| Provided data |
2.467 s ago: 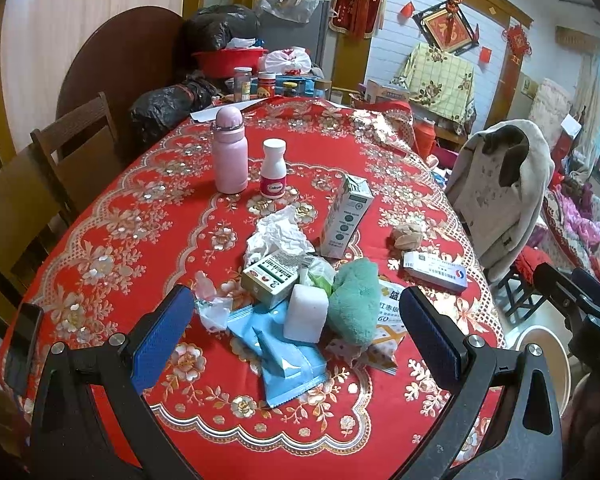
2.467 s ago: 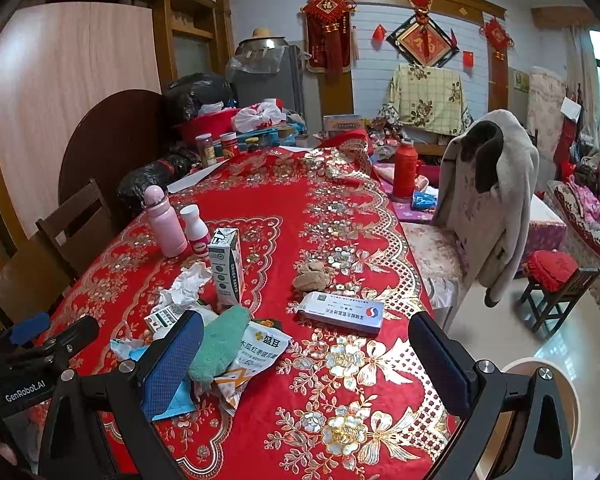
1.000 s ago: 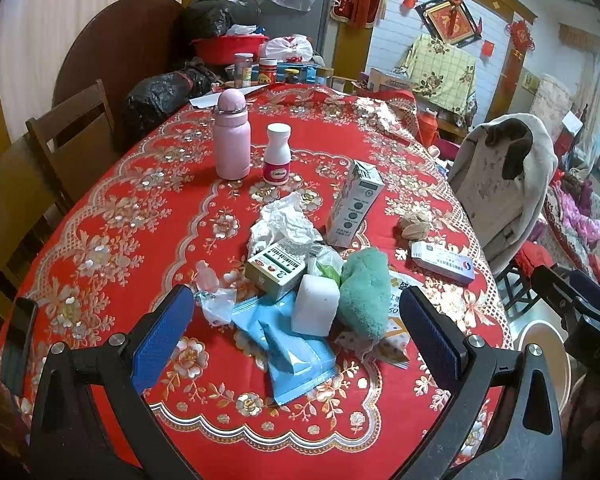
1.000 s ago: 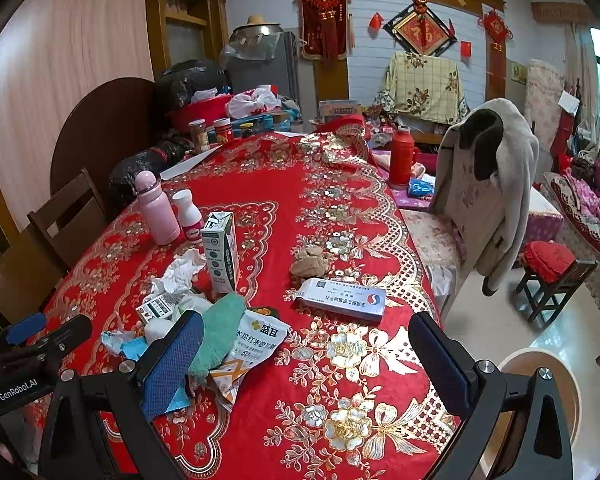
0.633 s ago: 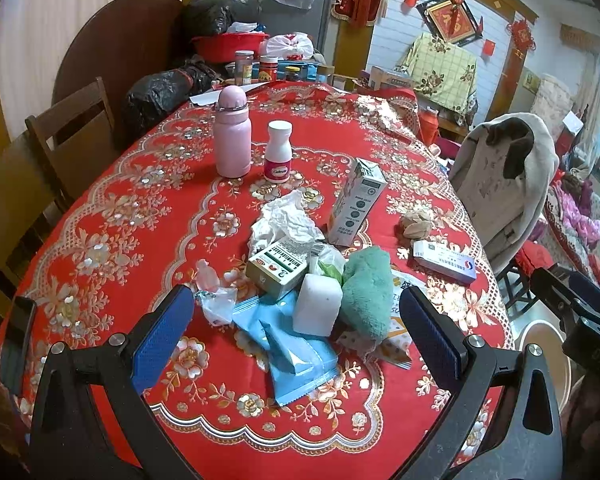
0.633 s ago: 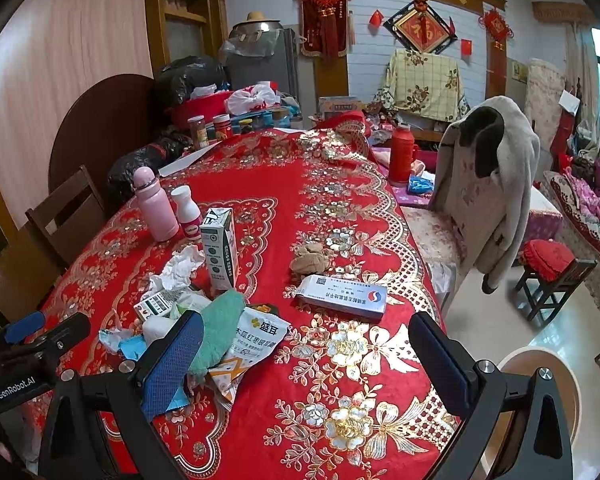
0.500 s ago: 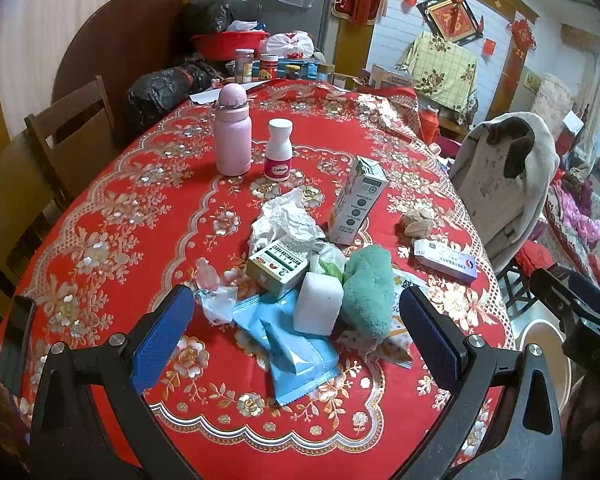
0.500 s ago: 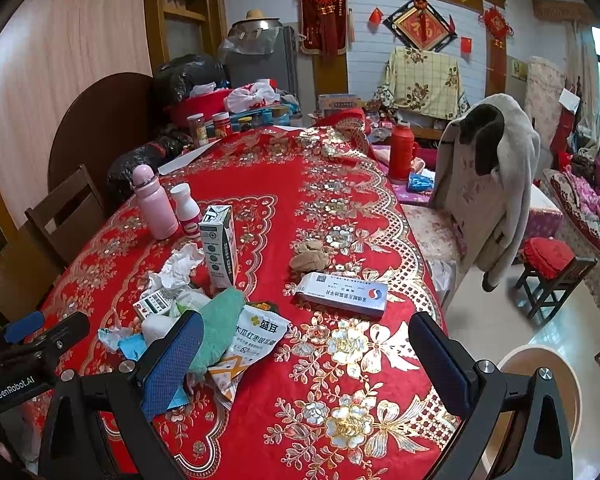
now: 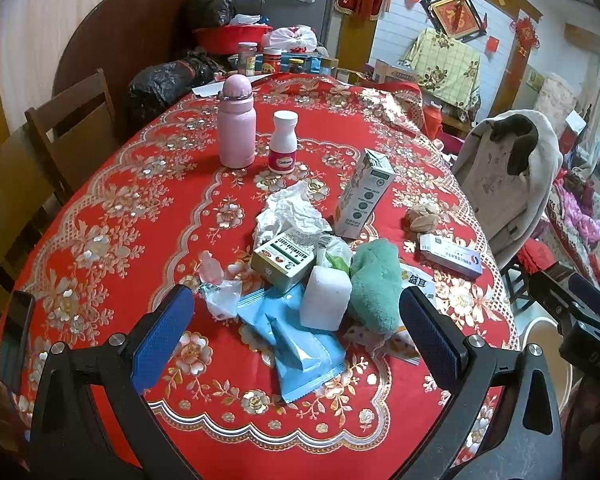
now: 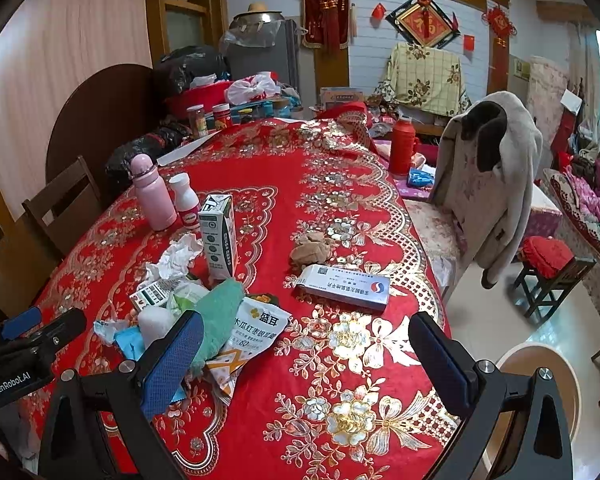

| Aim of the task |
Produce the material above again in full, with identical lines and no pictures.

| Written solution |
2.467 s ago: 
2.467 s ago: 
1.000 s ago: 
1.000 s ago: 
0.633 s ago: 
0.633 s ago: 
0.500 s ago: 
0.500 s ago: 
now: 
now: 

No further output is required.